Work order ▸ Starting at the first line of the data and ending at the line with "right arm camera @", copy each line exactly. Include both of those lines, but no pictures.

Provided data ▸
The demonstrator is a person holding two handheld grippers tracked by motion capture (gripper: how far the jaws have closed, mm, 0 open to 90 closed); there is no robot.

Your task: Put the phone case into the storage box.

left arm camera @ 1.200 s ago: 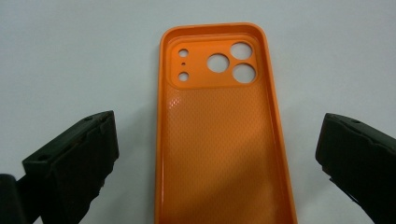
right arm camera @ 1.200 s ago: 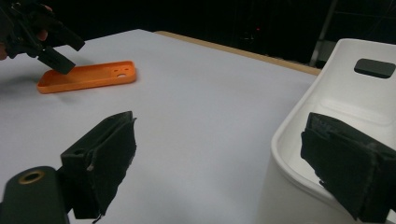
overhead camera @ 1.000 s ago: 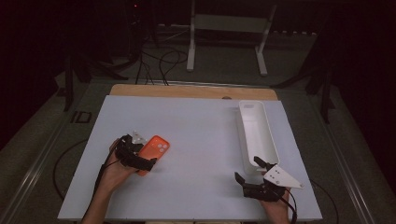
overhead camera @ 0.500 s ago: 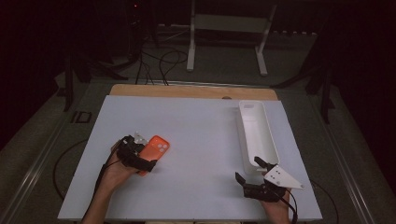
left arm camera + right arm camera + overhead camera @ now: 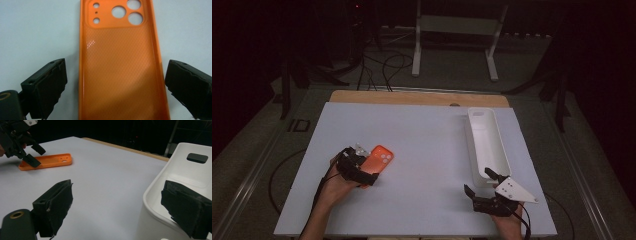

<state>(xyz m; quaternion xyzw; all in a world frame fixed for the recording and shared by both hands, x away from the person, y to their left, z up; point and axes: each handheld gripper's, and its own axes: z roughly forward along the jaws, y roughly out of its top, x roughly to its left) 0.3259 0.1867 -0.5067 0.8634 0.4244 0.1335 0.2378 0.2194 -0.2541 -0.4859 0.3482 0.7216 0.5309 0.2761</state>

Output below ▸
The demonstrator is a person holding two handheld grippers tracked by motion capture (gripper: how far the jaws have closed, mm, 0 open to 90 closed); there is no robot.

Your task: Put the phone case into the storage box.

left arm camera @ 1.200 s ago: 
right arm camera @ 1.200 s ago: 

The exercise requires no further answer.